### Exercise prompt
Print the records exactly and in full, please; the pictures stay out.

(Beginning of Source material)

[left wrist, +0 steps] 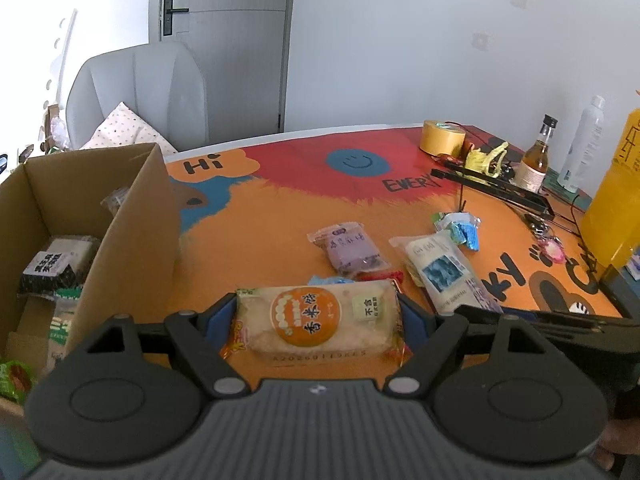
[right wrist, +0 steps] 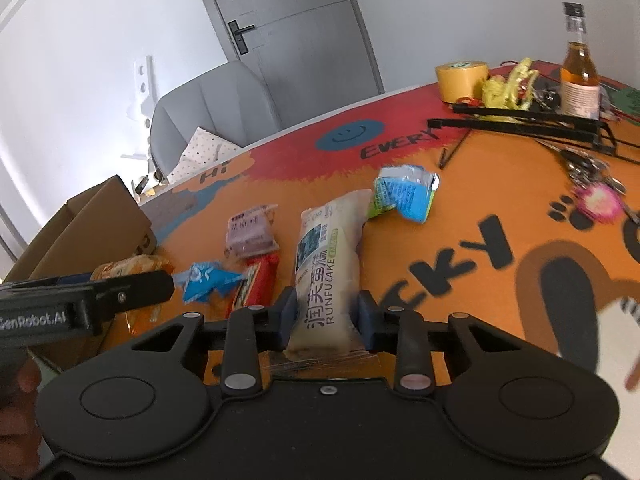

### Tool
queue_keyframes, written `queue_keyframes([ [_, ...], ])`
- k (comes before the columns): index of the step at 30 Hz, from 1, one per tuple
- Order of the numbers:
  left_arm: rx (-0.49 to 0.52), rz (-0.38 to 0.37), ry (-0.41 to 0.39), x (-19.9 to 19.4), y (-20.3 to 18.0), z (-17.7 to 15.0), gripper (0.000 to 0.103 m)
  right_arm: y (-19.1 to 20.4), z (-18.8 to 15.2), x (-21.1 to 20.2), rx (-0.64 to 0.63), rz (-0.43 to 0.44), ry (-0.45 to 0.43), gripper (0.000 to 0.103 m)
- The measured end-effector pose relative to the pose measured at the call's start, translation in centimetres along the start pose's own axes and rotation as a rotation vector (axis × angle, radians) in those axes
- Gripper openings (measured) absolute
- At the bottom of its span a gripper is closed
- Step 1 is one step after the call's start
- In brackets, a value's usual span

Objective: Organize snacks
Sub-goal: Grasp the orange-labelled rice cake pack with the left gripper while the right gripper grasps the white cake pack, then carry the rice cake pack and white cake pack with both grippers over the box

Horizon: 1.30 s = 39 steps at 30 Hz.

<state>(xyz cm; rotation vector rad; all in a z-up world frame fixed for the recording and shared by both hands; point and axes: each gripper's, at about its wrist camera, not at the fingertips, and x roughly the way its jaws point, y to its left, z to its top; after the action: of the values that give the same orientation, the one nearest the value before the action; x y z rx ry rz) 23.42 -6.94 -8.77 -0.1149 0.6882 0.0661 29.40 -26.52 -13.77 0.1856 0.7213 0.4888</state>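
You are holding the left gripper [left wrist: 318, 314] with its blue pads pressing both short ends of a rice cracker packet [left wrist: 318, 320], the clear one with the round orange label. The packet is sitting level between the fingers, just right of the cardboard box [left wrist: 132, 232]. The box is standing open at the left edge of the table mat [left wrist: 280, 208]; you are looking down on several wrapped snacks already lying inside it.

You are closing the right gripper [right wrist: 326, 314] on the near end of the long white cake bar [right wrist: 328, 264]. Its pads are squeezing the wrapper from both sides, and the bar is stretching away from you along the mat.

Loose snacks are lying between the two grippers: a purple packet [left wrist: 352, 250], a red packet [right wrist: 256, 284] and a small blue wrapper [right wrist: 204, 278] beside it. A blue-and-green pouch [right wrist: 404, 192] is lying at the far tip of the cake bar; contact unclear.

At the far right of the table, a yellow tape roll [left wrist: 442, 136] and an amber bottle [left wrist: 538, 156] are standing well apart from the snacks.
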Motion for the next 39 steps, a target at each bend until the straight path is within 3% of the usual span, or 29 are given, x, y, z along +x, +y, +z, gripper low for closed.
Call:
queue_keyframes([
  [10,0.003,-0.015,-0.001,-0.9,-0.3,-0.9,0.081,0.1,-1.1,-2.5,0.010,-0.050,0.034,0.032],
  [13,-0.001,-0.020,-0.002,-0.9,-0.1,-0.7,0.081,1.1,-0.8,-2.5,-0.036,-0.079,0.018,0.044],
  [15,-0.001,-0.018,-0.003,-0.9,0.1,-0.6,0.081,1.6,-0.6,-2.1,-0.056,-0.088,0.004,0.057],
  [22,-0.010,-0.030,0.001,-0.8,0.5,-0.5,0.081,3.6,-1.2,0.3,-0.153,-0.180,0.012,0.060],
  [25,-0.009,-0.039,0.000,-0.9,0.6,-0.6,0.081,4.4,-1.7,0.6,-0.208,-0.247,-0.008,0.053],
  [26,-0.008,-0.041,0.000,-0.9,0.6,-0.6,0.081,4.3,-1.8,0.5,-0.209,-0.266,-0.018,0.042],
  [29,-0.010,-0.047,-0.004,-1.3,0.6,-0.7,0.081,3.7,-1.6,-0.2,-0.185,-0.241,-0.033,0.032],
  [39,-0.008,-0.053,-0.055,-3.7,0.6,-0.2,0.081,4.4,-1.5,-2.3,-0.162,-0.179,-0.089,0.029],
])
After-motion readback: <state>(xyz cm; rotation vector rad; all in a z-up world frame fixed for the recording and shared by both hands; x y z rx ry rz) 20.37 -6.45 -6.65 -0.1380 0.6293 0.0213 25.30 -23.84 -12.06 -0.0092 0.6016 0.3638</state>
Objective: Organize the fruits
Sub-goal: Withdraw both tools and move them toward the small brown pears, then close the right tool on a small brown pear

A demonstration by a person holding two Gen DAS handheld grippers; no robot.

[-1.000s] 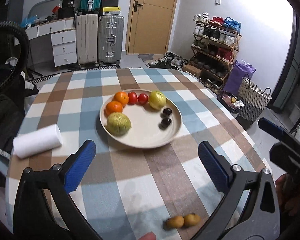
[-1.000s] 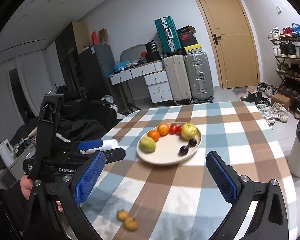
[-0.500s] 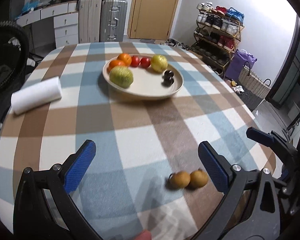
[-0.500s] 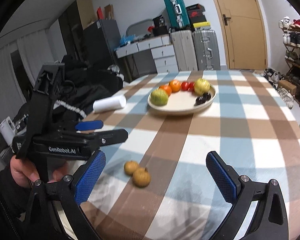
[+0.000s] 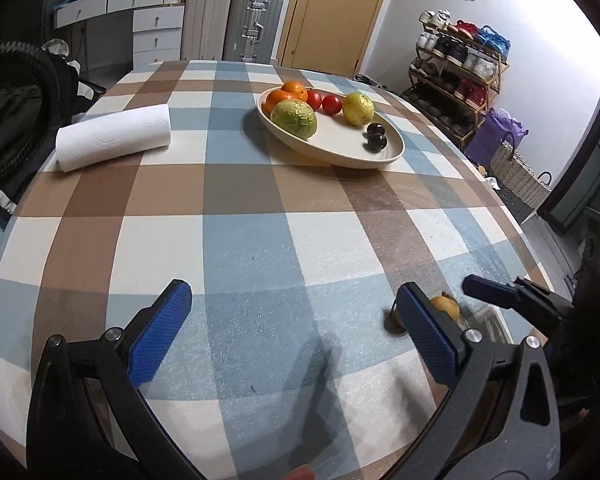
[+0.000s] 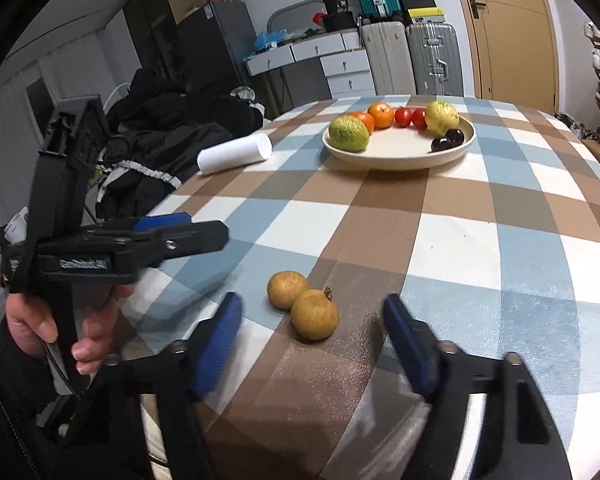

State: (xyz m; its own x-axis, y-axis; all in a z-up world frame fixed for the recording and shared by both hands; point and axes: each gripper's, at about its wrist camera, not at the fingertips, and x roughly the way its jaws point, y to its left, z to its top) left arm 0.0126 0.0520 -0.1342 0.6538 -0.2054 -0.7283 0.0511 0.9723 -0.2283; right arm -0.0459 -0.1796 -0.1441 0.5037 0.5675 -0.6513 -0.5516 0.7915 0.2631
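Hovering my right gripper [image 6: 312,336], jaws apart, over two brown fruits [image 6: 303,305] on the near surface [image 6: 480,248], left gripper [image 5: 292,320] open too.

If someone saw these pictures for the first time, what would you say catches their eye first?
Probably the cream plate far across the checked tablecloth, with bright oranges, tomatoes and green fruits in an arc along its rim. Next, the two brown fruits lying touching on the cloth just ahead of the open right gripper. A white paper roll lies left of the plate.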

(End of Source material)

### Solution
[left wrist, +0 steps] 
[right wrist, +0 steps] 

### Tool
queue_keyframes, written `queue_keyframes([ [_, ...], ])`
- k (comes before the columns): index of the step at 30 Hz, from 1, one per tuple
- Order of the numbers:
  left_arm: rx (-0.49 to 0.52), rz (-0.38 to 0.37), ry (-0.41 to 0.39), x (-19.9 to 19.4), y (-20.3 to 18.0), z (-17.7 to 15.0), gripper (0.000 to 0.103 m)
  right_arm: y (-19.1 to 20.4), z (-18.8 to 15.2), x (-21.1 to 20.2), rx (-0.64 to 0.63), rz (-0.43 to 0.44), ry (-0.45 to 0.43), gripper (0.000 to 0.103 m)
- The measured end-effector pose relative to the pose measured at the call's start, translation in centimetres along the start pose's own axes and rotation as a rotation vector (axis × angle, radians) in those axes
- Gripper openings (measured) absolute
- At the bottom of its span a gripper is closed
- Step 1 is one step after the call's start
- In brackets, a value's usual span

Objective: Organize snacks
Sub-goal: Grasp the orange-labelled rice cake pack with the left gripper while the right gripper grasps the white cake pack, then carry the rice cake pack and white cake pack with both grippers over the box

Horizon: 1.30 s = 39 steps at 30 Hz.

<state>(xyz cm; rotation vector rad; all in a z-up world frame fixed for the recording and shared by both hands; point and axes: each gripper's, at about its wrist camera, not at the fingertips, and x roughly the way its jaws point, y to its left, z to its top; after the action: of the values that give the same orientation, the one nearest the value before the action; x y z rx ry rz) 23.42 -6.94 -8.77 -0.1149 0.6882 0.0661 29.40 -26.52 -13.77 0.1856 0.7213 0.4888</state>
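You are holding the left gripper [left wrist: 318, 314] with its blue pads pressing both short ends of a rice cracker packet [left wrist: 318, 320], the clear one with the round orange label. The packet is sitting level between the fingers, just right of the cardboard box [left wrist: 132, 232]. The box is standing open at the left edge of the table mat [left wrist: 280, 208]; you are looking down on several wrapped snacks already lying inside it.

You are closing the right gripper [right wrist: 326, 314] on the near end of the long white cake bar [right wrist: 328, 264]. Its pads are squeezing the wrapper from both sides, and the bar is stretching away from you along the mat.

Loose snacks are lying between the two grippers: a purple packet [left wrist: 352, 250], a red packet [right wrist: 256, 284] and a small blue wrapper [right wrist: 204, 278] beside it. A blue-and-green pouch [right wrist: 404, 192] is lying at the far tip of the cake bar; contact unclear.

At the far right of the table, a yellow tape roll [left wrist: 442, 136] and an amber bottle [left wrist: 538, 156] are standing well apart from the snacks.
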Motion for the next 39 steps, a target at each bend until the straight path is within 3% of the usual span, or 29 are given, x, y, z along +x, +y, +z, gripper low for closed.
Call:
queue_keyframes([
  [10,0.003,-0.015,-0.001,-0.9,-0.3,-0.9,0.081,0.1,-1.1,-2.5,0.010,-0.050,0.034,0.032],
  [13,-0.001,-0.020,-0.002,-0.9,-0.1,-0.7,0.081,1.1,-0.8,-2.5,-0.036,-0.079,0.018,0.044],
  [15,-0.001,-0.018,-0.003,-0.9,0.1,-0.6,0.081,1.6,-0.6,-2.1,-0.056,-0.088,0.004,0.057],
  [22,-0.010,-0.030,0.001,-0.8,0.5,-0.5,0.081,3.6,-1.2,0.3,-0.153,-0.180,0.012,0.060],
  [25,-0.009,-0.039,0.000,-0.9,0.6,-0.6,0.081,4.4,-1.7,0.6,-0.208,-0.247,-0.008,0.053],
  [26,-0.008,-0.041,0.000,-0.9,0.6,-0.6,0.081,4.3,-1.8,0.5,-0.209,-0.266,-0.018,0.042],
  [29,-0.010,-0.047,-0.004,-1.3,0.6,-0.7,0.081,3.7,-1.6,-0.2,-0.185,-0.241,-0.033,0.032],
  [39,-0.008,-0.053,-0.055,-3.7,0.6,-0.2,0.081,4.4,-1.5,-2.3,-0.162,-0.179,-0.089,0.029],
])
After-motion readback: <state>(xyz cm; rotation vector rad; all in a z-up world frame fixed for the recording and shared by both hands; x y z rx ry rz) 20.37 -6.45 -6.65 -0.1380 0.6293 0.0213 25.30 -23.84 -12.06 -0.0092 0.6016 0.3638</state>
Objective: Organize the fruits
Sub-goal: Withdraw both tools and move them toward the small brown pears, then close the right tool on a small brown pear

A demonstration by a person holding two Gen DAS handheld grippers; no robot.

[-1.000s] 
[-1.000s] 
[-0.500s] 
[-0.500s] 
[+0.000s] 
[+0.000s] 

State: (xyz m; its own x-axis, y-axis; all in a z-up world frame fixed for the recording and shared by both hands; point and axes: each gripper's, at about its wrist camera, not at the fingertips, and x roughly the way its jaws point, y to its left, z to its top) left arm 0.0126 0.0520 -0.1342 0.6538 -0.2054 -0.7283 0.0511 0.9723 -0.2283; right arm -0.0459 -0.1796 -0.1441 0.5037 0.5675 -0.6513 -0.5516 0.7915 0.2631
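Hovering my right gripper [image 6: 312,336], jaws apart, over two brown fruits [image 6: 303,305] on the near surface [image 6: 480,248], left gripper [image 5: 292,320] open too.

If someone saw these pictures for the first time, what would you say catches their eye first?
Probably the cream plate far across the checked tablecloth, with bright oranges, tomatoes and green fruits in an arc along its rim. Next, the two brown fruits lying touching on the cloth just ahead of the open right gripper. A white paper roll lies left of the plate.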

No more output will be given.